> _Work to complete_: Output each line of the data below exactly, omitting any image.

> _The input_:
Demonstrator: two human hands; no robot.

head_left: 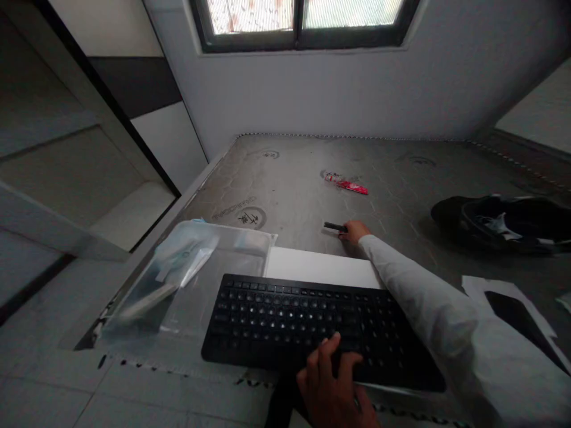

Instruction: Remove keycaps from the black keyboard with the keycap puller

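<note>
A black keyboard (285,315) lies tilted across the near part of the grey patterned mattress (294,208). My left hand (332,380) rests on its front edge, the fingers spread over the lower keys and the thumb apart to the right. Farther out, my right hand (355,230), in a white sleeve, is closed around one end of a short black pen-like stick (333,226). That stick points left, just above or on the mattress; contact is unclear. Behind the keyboard a flat white sheet or box (321,266) shows, partly covered by it.
Left of the keyboard lies a clear plastic bag (191,267) with items inside. A red packet (350,186) sits farther back. On the right are a dark open bag-like item (504,223) and a black flat object (520,318) on white paper. A window (297,41) is behind.
</note>
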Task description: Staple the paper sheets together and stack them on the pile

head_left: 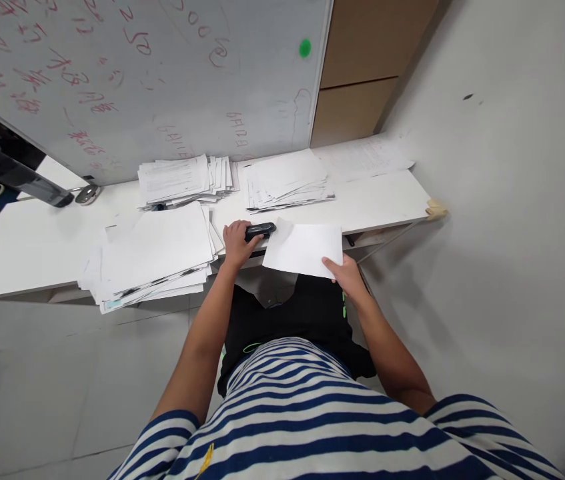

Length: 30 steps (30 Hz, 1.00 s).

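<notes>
My left hand (237, 244) is wrapped round a black stapler (261, 231) near the front edge of the white table. In my right hand (345, 272) a white sheet of paper (307, 248) is pinched by its near right corner, thumb on top. The paper's left end, with one corner curled up, lies close by the stapler's front end. I cannot tell whether the sheet is between its jaws, or whether it is one sheet or several. To the left of my left hand lies a large fanned pile of papers (157, 243), partly overhanging the table edge.
Two more paper stacks, one on the left (175, 181) and one on the right (287, 177), lie along the back of the table (377, 200). Behind them stands a whiteboard (172, 80) with red writing. A round silver object (87, 194) sits at the board's foot. A wall (502, 200) rises at the right.
</notes>
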Motion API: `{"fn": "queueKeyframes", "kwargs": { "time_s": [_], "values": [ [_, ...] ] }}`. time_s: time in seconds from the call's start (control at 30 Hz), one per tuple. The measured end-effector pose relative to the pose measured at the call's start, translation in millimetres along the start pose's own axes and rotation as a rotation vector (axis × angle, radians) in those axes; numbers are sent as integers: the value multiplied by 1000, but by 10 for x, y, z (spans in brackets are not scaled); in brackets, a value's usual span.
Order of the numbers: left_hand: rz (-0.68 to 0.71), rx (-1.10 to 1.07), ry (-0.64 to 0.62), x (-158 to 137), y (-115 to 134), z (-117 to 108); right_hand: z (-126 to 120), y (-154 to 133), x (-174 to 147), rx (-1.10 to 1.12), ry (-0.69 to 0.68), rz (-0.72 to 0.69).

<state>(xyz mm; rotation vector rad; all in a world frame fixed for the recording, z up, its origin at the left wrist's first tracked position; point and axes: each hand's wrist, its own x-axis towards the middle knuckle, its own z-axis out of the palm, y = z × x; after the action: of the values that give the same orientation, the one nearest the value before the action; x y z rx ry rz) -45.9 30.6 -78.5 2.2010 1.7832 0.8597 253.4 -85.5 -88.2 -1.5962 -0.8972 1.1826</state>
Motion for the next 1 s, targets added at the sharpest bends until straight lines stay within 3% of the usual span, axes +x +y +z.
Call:
{"fn": "queueKeyframes", "kwargs": {
  "time_s": [0.37,0.6,0.7,0.77,0.83,0.9,1.0],
  "values": [
    [-40,-1,-34,-29,68,-49,-103,11,40,9,85,25],
    [-13,-22,-41,-44,99,-42,0,-64,61,53,48,12],
    [-48,-75,-113,-4,95,-103,62,-6,116,103,17,17],
    [-117,-233,-178,78,84,-172,81,53,162,132,-26,47],
    [-211,-452,-140,209,92,-240,79,102,199,156,-63,69],
    [-305,-606,-2,371,150,-278,68,128,220,178,-71,49],
    [-335,-636,80,610,341,-237,59,138,226,203,-53,-9]
  ]
}}
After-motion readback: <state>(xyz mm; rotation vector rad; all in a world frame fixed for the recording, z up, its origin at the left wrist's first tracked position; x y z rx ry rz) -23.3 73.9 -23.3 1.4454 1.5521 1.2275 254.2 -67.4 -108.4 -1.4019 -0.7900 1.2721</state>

> _Answer area_:
Demonstrator: two human hands; no robot.

head_left: 

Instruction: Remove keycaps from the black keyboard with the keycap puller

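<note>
A black keyboard (285,315) lies tilted across the near part of the grey patterned mattress (294,208). My left hand (332,380) rests on its front edge, the fingers spread over the lower keys and the thumb apart to the right. Farther out, my right hand (355,230), in a white sleeve, is closed around one end of a short black pen-like stick (333,226). That stick points left, just above or on the mattress; contact is unclear. Behind the keyboard a flat white sheet or box (321,266) shows, partly covered by it.
Left of the keyboard lies a clear plastic bag (191,267) with items inside. A red packet (350,186) sits farther back. On the right are a dark open bag-like item (504,223) and a black flat object (520,318) on white paper. A window (297,41) is behind.
</note>
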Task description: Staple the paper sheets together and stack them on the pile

head_left: 

Length: 30 steps (30 Hz, 1.00 s).

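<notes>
My left hand (237, 244) is wrapped round a black stapler (261, 231) near the front edge of the white table. In my right hand (345, 272) a white sheet of paper (307, 248) is pinched by its near right corner, thumb on top. The paper's left end, with one corner curled up, lies close by the stapler's front end. I cannot tell whether the sheet is between its jaws, or whether it is one sheet or several. To the left of my left hand lies a large fanned pile of papers (157, 243), partly overhanging the table edge.
Two more paper stacks, one on the left (175, 181) and one on the right (287, 177), lie along the back of the table (377, 200). Behind them stands a whiteboard (172, 80) with red writing. A round silver object (87, 194) sits at the board's foot. A wall (502, 200) rises at the right.
</notes>
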Motion API: `{"fn": "queueKeyframes", "kwargs": { "time_s": [_], "values": [ [_, ...] ] }}`. time_s: time in seconds from the call's start (control at 30 Hz), one per tuple. The measured end-effector pose relative to the pose measured at the call's start, translation in millimetres along the start pose's own axes and rotation as a rotation vector (axis × angle, radians) in those axes; numbers are sent as integers: the value multiplied by 1000, but by 10 for x, y, z (spans in brackets are not scaled); in brackets, a value's usual span.
Order of the numbers: left_hand: rz (-0.68 to 0.71), rx (-1.10 to 1.07), ry (-0.64 to 0.62), x (-158 to 137), y (-115 to 134), z (-117 to 108); right_hand: z (-126 to 120), y (-154 to 133), x (-174 to 147), rx (-1.10 to 1.12), ry (-0.69 to 0.68), rz (-0.72 to 0.69).

<state>(xyz mm; rotation vector rad; all in a world frame fixed for the recording, z up, its origin at the left wrist's first tracked position; point and axes: each hand's wrist, its own x-axis towards the middle knuckle, its own z-axis out of the palm, y = z × x; after the action: of the values that give the same orientation, the one nearest the value before the action; x y z rx ry rz) -45.9 30.6 -78.5 2.2010 1.7832 0.8597 253.4 -85.5 -88.2 -1.5962 -0.8972 1.1826</state>
Motion for the next 1 s, targets added at the sharpest bends until straight lines stay within 3% of the usual span, axes +x +y +z.
Call:
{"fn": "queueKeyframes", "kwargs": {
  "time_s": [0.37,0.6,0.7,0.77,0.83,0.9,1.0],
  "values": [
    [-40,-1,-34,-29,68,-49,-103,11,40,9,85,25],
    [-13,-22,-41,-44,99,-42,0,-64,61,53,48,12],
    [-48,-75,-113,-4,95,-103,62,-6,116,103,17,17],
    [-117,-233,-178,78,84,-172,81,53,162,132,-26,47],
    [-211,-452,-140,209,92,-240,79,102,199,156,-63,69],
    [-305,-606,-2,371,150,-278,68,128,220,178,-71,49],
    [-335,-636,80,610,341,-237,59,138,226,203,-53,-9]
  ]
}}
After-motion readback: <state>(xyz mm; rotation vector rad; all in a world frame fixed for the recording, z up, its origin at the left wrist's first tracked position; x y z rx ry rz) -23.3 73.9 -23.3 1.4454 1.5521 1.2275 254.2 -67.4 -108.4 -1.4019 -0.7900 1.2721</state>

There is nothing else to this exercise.